I signed up for a buprenorphine class and obtained the “X” license required to be able to prescribe “bupe” for addiction or detox. I started using bupe to treat acute opioid withdrawal in the emergency department and saw how rapidly my patients improved. It was like magic! With no IV medications, just a single sublingual tablet of bupe, the withdrawal symptoms abruptly stopped, and my patients, who just minutes before were vomiting and writhing, suddenly became calm and appropriate. However, even if I prescribed a course of bupe to bridge the patient to an addiction clinic, the patient would sometimes have to wait for two months to see the only reputable physician treating opioid addiction in our community. Thus, I remained frustrated with the inability to make a lasting difference with this challenging patient population.

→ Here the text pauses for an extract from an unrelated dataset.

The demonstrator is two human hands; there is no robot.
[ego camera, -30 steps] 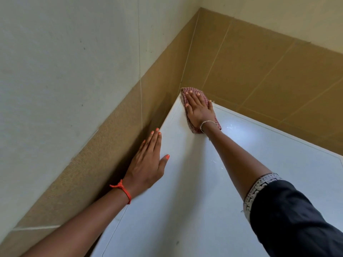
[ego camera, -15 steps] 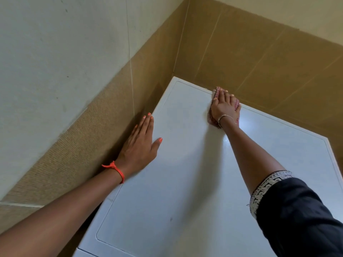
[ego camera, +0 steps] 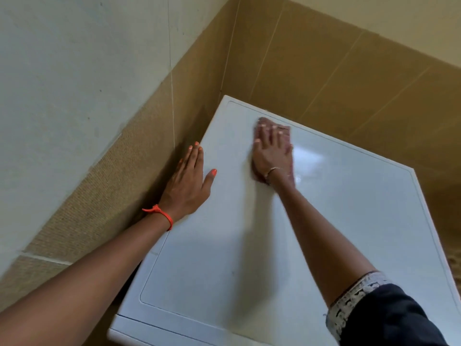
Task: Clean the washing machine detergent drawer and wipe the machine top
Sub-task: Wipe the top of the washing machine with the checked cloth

Great news came in the fall of 2014: A methadone clinic was opening. Unfortunately, the clinic sputtered, and after a few months, the doctor who opened the clinic quit. By the end of 2015, the clinic was on the verge of closing. The clinic was sold, and the new managing company approached me about filling in as the doctor; I laughed. However, as I thought about how desperate I was to have a place to send patients from the emergency department with opioid addiction, I had to consider it.
I was sure that I was going to regret this decision. I was both depressed and nervous. I had never prescribed methadone before, so I needed to learn about this medication, the pharmacokinetics, induction, titration schedules, drug interactions, QT prolongation, peak and trough levels, etc. However, to be candid, I was far less nervous about working with this medication than I was about working with this patient population in a much more intimate, personal setting in contrast to the bright, loud, open emergency department, which helps us maintain the distanced relationship we have with our patients. After all, for me, avoiding intimate, ongoing doctor-patient relationships is one of the draws of emergency medicine.